Broadband v. baseband ... again?

Roeland Meyer rmeyer at
Thu Jul 5 18:14:06 UTC 2001

The thing is, cable systems ARE broadband. Some DSL methods use broadband
transits, especially on the last mile. Anything transiting HFC is using
broadband as a part of the link. FrameRelay has many of the same constrants
as HFC cable, but is definitely a baseband technology.
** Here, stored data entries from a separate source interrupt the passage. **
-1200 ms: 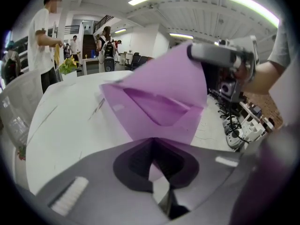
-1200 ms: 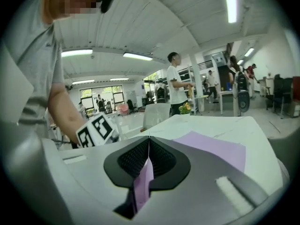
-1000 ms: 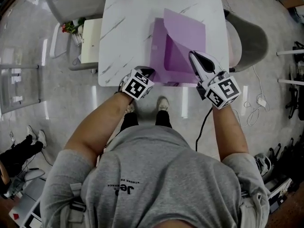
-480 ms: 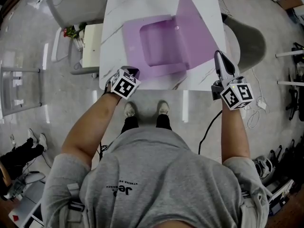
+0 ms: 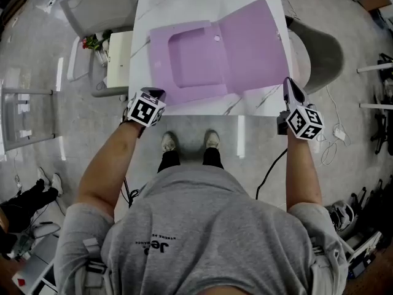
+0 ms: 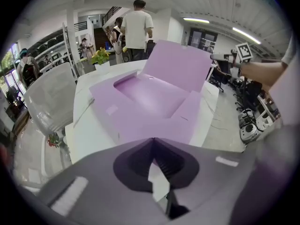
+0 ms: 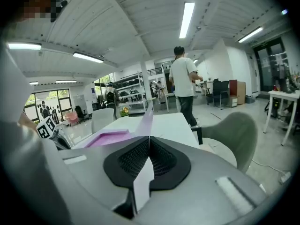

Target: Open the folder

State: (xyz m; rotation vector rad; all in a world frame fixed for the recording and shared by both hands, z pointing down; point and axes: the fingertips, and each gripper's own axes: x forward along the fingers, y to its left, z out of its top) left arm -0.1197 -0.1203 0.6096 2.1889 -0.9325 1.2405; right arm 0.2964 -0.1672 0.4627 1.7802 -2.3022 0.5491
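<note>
The folder [image 5: 196,60] lies open on the table [image 5: 184,5], cover [image 5: 255,35] tilted up. Our left gripper [image 5: 155,94] and right gripper [image 5: 289,88] hold nothing, jaws together. Opening looks done; next we might flatten the cover

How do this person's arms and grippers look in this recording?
The left gripper and right gripper both have grey-white bodies, a claw with black ribbed pads, and a cube of black-and-white square markers. A black cable trails from the right one. The person wears a grey short-sleeved T-shirt; the forearms are bare.
</note>
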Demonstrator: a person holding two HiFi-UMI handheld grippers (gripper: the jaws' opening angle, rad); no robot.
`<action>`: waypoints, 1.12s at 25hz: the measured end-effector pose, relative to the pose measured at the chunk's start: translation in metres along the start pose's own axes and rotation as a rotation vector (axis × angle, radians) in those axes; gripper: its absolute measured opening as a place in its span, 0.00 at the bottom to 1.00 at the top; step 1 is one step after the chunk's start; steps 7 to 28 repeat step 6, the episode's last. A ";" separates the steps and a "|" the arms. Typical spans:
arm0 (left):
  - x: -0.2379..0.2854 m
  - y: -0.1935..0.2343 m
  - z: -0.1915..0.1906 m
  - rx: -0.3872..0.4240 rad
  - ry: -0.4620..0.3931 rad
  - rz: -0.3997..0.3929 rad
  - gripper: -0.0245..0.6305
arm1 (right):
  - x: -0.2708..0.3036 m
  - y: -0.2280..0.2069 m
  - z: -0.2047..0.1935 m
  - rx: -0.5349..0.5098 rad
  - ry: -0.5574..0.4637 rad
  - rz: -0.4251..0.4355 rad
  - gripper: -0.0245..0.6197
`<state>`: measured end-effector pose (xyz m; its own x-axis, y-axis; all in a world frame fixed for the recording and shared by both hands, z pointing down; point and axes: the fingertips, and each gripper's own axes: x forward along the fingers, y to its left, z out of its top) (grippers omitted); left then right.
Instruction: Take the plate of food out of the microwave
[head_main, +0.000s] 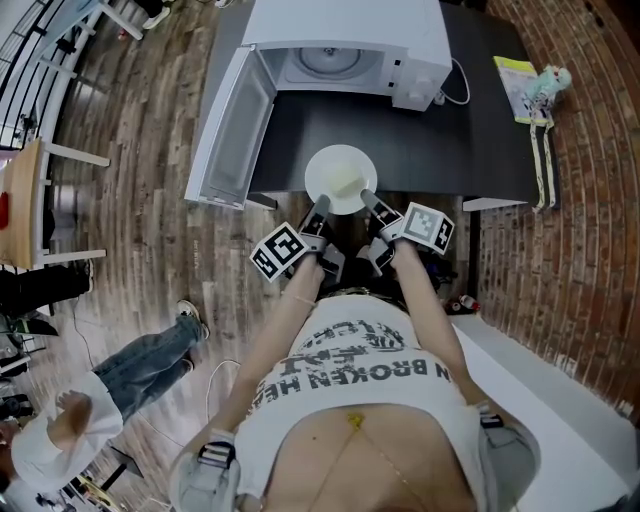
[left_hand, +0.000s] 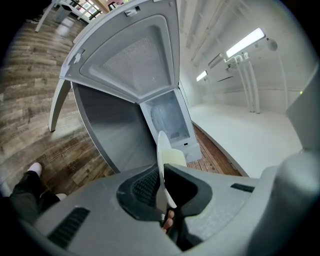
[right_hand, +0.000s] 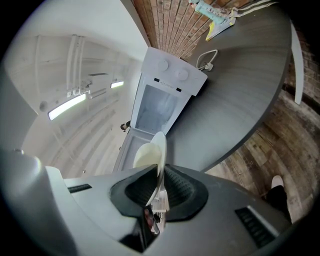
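L gripper (head_main: 319, 208) & R gripper (head_main: 368, 198) are both clamping the plate (head_main: 340, 168) by its rim. It's hanging just outside the microwave (head_main: 345, 40), whose door (head_main: 232, 125) is standing open. Pale food (head_main: 347, 184) is sitting on it, poss. mash.

On your T-shirt (head_main: 352, 366), at six o'clock in the head view, you can read "BROKEN" in dark capitals. The letters beside it and the line above are too creased to read.
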<state>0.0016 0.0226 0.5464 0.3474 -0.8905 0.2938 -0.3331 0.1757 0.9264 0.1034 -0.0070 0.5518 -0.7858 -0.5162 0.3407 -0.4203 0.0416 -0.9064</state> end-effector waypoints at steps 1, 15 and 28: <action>0.000 0.000 -0.001 -0.001 0.001 0.001 0.08 | -0.001 -0.001 0.000 0.000 0.001 -0.001 0.10; -0.002 0.002 -0.006 -0.008 0.001 0.005 0.08 | -0.005 -0.003 -0.002 -0.001 0.001 -0.004 0.10; -0.002 0.002 -0.006 -0.008 0.001 0.005 0.08 | -0.005 -0.003 -0.002 -0.001 0.001 -0.004 0.10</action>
The reason that HFC has such horrible aggregation congestion effects is that
the head-ends are over-commited. Fewer clients per head-end would eliminate
the bottle necks, as would a larger return band, or application of
spread-spectrum technologies on the HFC medium. (At PacBell/ACN, this was
the subject of much debate, business economics won out. We had cost targets
to hit, at ~400 homes passed per HFC head-end.) The same is true for many FR
clouds. I'm looking into 802.11b regional wireless systems right now and am
seeing the same things. 

BTW, for the audience, 802.11b is definitely broadband, as is any other
wireless technology. The real kicker is how many of those companies will be
around one year from now?

ALSO, some advocates of broadband don't realize that GigE is baseband at
1Gbps. Getting it on broadband would require a 4GHz carrier and would pretty
much saturate the spectrum. Now I'm getting really far from my BSEE days and
let the RF guys take it over (if we have any here). At PacBell/ACN, we had a
10MHz return band, on a 750Mhz HFC system. Of course, I couldn't understand
why we couldn't allocate an entire digital video band for the purpose
<grin>. But, the only routing was at the super head-end. The head-ends were
never considered to have return data, in the original design.
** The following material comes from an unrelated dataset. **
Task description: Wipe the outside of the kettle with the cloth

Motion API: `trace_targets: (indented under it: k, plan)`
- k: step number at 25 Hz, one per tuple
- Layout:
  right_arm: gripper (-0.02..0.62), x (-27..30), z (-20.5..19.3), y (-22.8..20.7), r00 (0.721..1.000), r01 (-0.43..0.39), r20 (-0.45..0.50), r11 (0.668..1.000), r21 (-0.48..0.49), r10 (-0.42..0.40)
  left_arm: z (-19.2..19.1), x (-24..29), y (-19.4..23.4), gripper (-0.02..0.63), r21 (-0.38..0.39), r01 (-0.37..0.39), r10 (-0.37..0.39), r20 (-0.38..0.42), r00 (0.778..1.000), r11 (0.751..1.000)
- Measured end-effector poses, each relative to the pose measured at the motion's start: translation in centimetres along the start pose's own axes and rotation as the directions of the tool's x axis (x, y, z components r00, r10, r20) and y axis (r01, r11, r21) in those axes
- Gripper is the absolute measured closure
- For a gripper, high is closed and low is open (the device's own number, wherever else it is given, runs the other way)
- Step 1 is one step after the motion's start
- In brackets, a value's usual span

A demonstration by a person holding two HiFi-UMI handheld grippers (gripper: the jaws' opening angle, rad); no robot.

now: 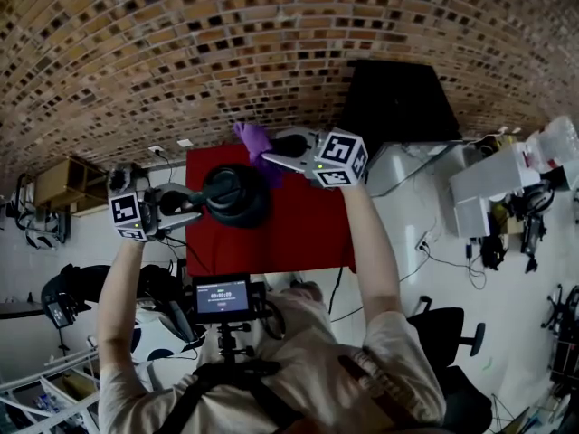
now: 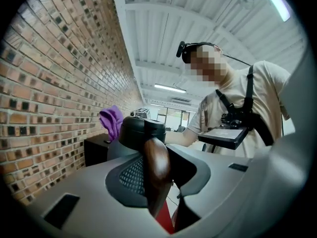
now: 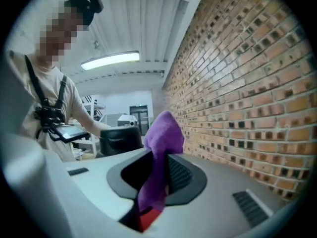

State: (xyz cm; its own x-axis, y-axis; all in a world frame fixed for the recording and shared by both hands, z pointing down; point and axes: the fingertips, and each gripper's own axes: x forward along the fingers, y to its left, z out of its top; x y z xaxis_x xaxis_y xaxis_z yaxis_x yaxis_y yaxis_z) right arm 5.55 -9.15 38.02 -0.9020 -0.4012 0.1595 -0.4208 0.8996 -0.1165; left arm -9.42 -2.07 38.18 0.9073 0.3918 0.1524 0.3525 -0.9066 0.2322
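L gripper (image 1: 192,202) jaws clamp kettle (image 1: 237,197) by its stiff wooden handle (image 2: 156,172) (likely heavy, slick-sided); R gripper (image 1: 277,159), at kettle's 1 o'clock, pinches soft, limp cloth (image 1: 253,139).

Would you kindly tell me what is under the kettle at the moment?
The red table shows around and below the kettle. The patch directly beneath is covered by the kettle's body, so whether its base rests there cannot be seen.

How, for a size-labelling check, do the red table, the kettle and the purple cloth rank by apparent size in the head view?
Largest to smallest:
red table
kettle
purple cloth
The cloth is partly hidden in the right gripper, so its full size is unsure.
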Motion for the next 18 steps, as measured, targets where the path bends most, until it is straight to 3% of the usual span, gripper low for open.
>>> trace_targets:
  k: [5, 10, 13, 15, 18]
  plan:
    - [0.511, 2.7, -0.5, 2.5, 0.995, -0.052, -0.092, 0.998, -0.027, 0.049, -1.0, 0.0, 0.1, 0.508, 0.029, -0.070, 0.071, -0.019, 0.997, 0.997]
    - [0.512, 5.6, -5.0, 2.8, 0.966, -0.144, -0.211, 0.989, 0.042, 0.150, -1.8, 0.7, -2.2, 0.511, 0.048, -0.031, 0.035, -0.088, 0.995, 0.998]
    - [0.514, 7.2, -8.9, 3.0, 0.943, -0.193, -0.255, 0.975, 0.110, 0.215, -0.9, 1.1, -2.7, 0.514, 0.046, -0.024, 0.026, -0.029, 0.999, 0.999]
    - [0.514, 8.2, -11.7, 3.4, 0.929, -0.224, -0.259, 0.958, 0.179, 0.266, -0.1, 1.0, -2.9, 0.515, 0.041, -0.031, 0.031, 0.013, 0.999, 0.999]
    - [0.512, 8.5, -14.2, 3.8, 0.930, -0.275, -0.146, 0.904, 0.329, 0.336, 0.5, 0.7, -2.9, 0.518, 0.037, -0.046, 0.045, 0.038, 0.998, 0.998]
> From: Miles Fidelman [mailto:mfidelman at]
> Sent: Thursday, July 05, 2001 10:24 AM
> On Thu, 5 Jul 2001, Roeland Meyer wrote:
> > Broadband isn't a speed, it's a signaling architecture. The 
> alternative is
> > baseband. Ethernet is baseband. Broadcast radio is 
> broadband. Now that you
> > have the two competing terms, please see your friendly 
> neighborhood search
> > engine (PSYFNSE).
> Though, to be fair, a lot of people have coopted the term 
> "broadband." You
> and I know that broadband is defined in the 802 series of 
> specs as a way
> to run ethernet over an analog cable system. But... the cable 
> companies
> would have you believe that it means "the fastest thing going" and the
> telcos would have you believe that DSL is "broadband."